Tuesday, November 25, 2008

Handling database changes without complete migration

The ORM market
ORM tools are great. Products like Hibernate, JDO, JPA, IBATIS, Torque, and others made life easier for developing database enabled applications.
Using JDBC when your application is database intensive with lots of table can be lots of work especially if lots of your existing code base doesn't provide some DAO classes.
Usually in ORM tools, you map a set of fields to some columns, using XML or annotations, and you're done.

Most J2EE and core Java developers have faced database changes and migration issues at least once. The problem is pretty crucial when your database model is shared by other applications which can't be upgraded(for many reasons).

The concern
  • How to handle database changes which keep happening?
  • Should/Could you stop providing backward compatibility?
  • Is upgrading the database model your only solution?
The application history
  • You have an existing application with a model which has been designed carefully and everything is going well.
  • You have a server side application with a database model and client applications with the same database model as the "main server".
  • A month or a year later, you need to make lots of changes in couple of tables, replace some primary keys, introduce some non null foreign keys, etc.
  • You were using raw JDBC mostly and plain SQL. Now, you would like to use that brand new bleeding edge technology(Hibernate, JPA, Ibatis, name it).
  • Here and there, you might have been using a very old ORM tool which was convenient at the time and is still getting the job done.
Constraints
  • You need to be able to support simultaneously clients(applications) running older and newer versions of the database schema.
  • You cannot force the customer to upgrade for many reasons(hardware dependencies, partner application compatibility, the customer doesn't want to, etc.)
  • You need to keep adding new features which might involve altering again the existing schema
  • Your table contents are now messed up, invalid or irrelevant values here and there because the database column has a "NOT NULL" property.
Possible solutions
  • One might be tempted to maintain different versions of the same database, but let's say I have 100 versions since 1994.
  • Ok, let's use JCR to provide another abstraction level, maybe checking a node property before deciding which class to map, overkill in most cases?
  • "Dear customer, please, upgrade and buy the new pack to be able to use that version which also provide bug fixes and new features"
  • Hum... last resort "Dear customer, you should upgrade because that X, Y, W feature fixes lots of serious security holes which will affect your network"
  • Ok, from now on, every table will be like a key-pair, probably not very wise most of the time, especially if it will involve rewriting most parts of a huge application.
The problem is here, a fix must be delivered!
What I would probably do is :
  • Stick with raw SQL and migrate ORM mappings to JDBC, as needed(if the ORM tools cannot ommit fields), to ignore some properties depending on the client database version.
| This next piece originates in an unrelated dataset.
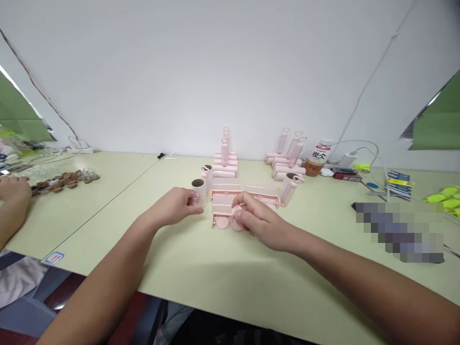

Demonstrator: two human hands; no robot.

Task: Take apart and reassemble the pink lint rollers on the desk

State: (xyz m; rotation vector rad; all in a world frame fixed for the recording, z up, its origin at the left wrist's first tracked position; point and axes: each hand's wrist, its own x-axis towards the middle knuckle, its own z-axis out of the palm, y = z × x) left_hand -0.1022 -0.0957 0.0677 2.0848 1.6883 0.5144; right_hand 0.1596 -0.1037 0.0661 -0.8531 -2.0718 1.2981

I can insert some dummy values when I have no choice when dealing with "old software clients".
  • Use native SQL queries and JDBC only
  • Use named SQL queries with binding and anything tool that supports it Hibernate, Ibatis, a resultset handler from JdbcTemplate or DbUtils, etc. Some dummy data will need to be inserted when not available(new non null columns).
  • If the problem gets out of hand, way too many changes, I'll probably want to use a non relational database and handle relationships myself(An object or XML database might do, but might not scale)
  • Another solution, would be JCR. I messed with JackRabbit once, and the pain was brought. Performance, concurrency and the API probably improved since then.
I would definintely try to avoid running multiple database versions at the same time. You can easily go from 1, 2 versions and then reach 100.

What would you developers do in such a situation?

1 comment:

Jason Monberg said...

An XML database is an excellent solution when the schema is changing often or may not be well understood, such as unstructured documents. Full disclosure: I work for Mark Logic, we develop, sell, and support the MarkLogic Server. It is an XQuery compliant XML database which scales very well - 100's of TB's. We have a community version that developers can try out on projects available here:
http://developer.marklogic.com/

Another important aspect of using an XML Server is that XML can be served directly to the client, for some applications this means serving XHTML directly to the browser. The OR impedance mismatch is removed, simplifying the architecture and development cycle.